**Dataset extract**:
▬▬▬

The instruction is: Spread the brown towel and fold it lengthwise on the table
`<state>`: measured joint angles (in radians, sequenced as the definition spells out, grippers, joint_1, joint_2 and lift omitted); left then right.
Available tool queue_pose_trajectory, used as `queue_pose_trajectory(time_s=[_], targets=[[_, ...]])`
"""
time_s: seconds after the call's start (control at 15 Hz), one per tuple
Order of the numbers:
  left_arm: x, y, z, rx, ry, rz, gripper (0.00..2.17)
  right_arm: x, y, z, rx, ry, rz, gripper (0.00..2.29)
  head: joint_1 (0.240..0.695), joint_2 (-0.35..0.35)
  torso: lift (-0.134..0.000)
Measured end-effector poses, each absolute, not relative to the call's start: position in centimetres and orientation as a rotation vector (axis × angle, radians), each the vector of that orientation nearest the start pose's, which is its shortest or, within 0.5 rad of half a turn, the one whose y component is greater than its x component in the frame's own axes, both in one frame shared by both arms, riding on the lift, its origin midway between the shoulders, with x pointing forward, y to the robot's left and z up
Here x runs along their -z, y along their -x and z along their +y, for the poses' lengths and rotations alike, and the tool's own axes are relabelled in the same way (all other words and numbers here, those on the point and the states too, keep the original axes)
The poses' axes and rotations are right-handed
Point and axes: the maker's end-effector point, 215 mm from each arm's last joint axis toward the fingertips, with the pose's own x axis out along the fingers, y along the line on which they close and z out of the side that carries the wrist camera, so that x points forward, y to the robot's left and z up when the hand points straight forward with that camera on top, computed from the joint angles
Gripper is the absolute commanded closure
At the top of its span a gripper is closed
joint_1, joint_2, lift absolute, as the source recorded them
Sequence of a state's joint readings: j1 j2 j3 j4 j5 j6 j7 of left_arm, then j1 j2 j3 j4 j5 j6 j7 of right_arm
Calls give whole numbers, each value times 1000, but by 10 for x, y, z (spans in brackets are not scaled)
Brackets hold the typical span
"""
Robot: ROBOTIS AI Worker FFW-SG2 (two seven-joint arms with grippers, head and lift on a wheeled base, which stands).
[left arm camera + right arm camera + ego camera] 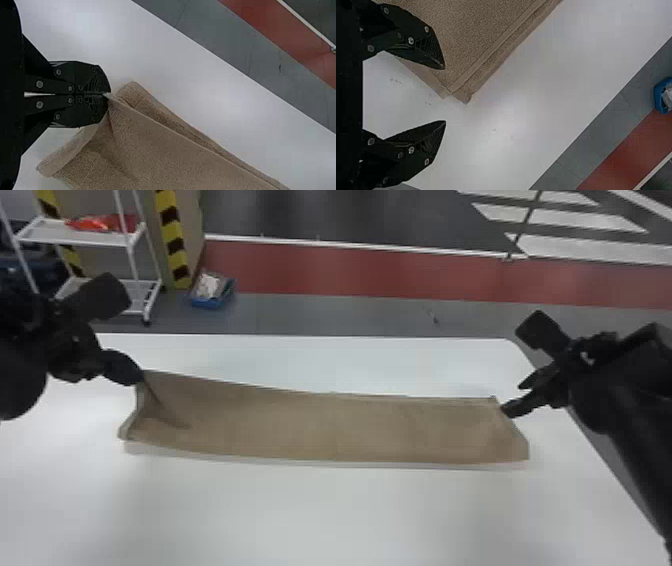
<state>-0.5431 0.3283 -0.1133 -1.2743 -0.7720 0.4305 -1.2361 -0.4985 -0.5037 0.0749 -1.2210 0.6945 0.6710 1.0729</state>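
Brown terry-cloth towel (325, 425), in the head view, lies as a long, narrow strip across a white, smooth-topped table (325, 515). At its far left corner, the black two-fingered left gripper (140, 377) tugs up a small peak, with a crease slanting away from it. Near the far right corner is the black two-fingered right gripper (514, 397).

In the left wrist view, the left gripper's flat fingers are pressed together on the towel's corner. The cloth droops from them in soft folds, so it looks light and limp; it should bend easily, cannot break, and its nubbly weave should give good grip. Pulled from one corner alone, it would probably skew or ruck up.

In the right wrist view, the right gripper's fingers are spread wide with nothing between them, one over the towel and the other over the table. Beside them, the hemmed edges lie slightly out of line. The far right corner seems the place to take hold, catching all layers together, then drawing gently outward against the left gripper to flatten the strip.
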Motion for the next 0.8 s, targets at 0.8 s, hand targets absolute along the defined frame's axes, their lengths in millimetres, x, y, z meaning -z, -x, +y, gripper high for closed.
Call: queue_pose_trajectory(time_s=[0.8], targets=[[373,-631,315,746,-802,742,1703,393,-562,-557,-250,649,962,346,695,-211,-124]])
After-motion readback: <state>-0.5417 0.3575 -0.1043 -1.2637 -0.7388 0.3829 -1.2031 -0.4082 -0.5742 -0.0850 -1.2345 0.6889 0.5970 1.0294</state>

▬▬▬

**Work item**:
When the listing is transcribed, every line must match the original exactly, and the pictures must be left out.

**Your solution**:
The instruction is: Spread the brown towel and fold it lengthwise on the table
`<state>`: measured joint angles (in radians, sequenced as the definition spells out, grippers, joint_1, joint_2 and lift omitted); left then right.
Available tool queue_pose_trajectory, used as `queue_pose_trajectory(time_s=[_], targets=[[_, ...]])`
"""
time_s: seconds after the call's start (control at 15 Hz), one per tuple
Order of the numbers:
  left_arm: x, y, z, rx, ry, rz, gripper (0.00..2.17)
  right_arm: x, y, z, rx, ry, rz, gripper (0.00..2.29)
  head: joint_1 (0.240..0.695), joint_2 (-0.35..0.35)
  torso: lift (-0.134..0.000)
Measured end-effector poses, each absolute, not relative to the call's start: position in centimetres and orientation as a rotation vector (axis × angle, radians), each the vector of that orientation nearest the start pose's, which is its shortest or, within 0.5 rad of half a turn, the one whose y component is greater than its x component in the frame's own axes, both in one frame shared by both arms, riding on the lift, its origin midway between the shoulders, with x pointing forward, y to the robot's left and z up
Here x runs along their -z, y along their -x and z along their +y, for the poses' lengths and rotations alike, and the tool's own axes are relabelled in the same way (all other words and numbers here, those on the point and the states too, keep the original axes)
The poses' axes and rotations are right-handed
Point and axes: the maker's end-effector point, 215 mm from each arm's last joint axis toward the fingertips, with the pose's own x axis out along the fingers, y along the line on which they close and z out of the side that carries the wrist camera, so that x points forward, y to the robot's left and z up when the hand points straight forward with that camera on top, computed from the joint angles
Gripper is the absolute commanded closure
At the top of its span a gripper is closed
joint_1, joint_2, lift absolute, as the source recorded them
Sequence of a state's joint readings: j1 j2 j3 j4 j5 j6 j7 of left_arm, then j1 j2 j3 j4 j5 j6 j7 of right_arm
Calls give whole numbers, each value times 1000, but by 10 for x, y, z (spans in brackets are not scaled)
Brackets hold the typical span
"""
Robot: ROBOTIS AI Worker FFW-SG2 (two seven-joint arms with grippers, head and lift on a wheeled base, which stands).
[left arm camera + right arm camera + ego camera] 
<state>-0.5431 0.3283 -0.1133 -1.2743 -0.7720 0.4305 -1.2361 -0.4985 -0.5037 0.0749 -1.2210 0.6945 0.6710 1.0729</state>
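Brown terry-cloth towel (325, 425), in the head view, lies as a long, narrow strip across a white, smooth-topped table (325, 515). At its far left corner, the black two-fingered left gripper (140, 377) tugs up a small peak, with a crease slanting away from it. Near the far right corner is the black two-fingered right gripper (514, 397).

In the left wrist view, the left gripper's flat fingers are pressed together on the towel's corner. The cloth droops from them in soft folds, so it looks light and limp; it should bend easily, cannot break, and its nubbly weave should give good grip. Pulled from one corner alone, it would probably skew or ruck up.

In the right wrist view, the right gripper's fingers are spread wide with nothing between them, one over the towel and the other over the table. Beside them, the hemmed edges lie slightly out of line. The far right corner seems the place to take hold, catching all layers together, then drawing gently outward against the left gripper to flatten the strip.
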Motion for the next 0.8 s, targets at 0.8 s, hand targets absolute along the defined frame's axes, their lengths in millimetres, x, y, z meaning -z, -x, +y, gripper high for closed.
Call: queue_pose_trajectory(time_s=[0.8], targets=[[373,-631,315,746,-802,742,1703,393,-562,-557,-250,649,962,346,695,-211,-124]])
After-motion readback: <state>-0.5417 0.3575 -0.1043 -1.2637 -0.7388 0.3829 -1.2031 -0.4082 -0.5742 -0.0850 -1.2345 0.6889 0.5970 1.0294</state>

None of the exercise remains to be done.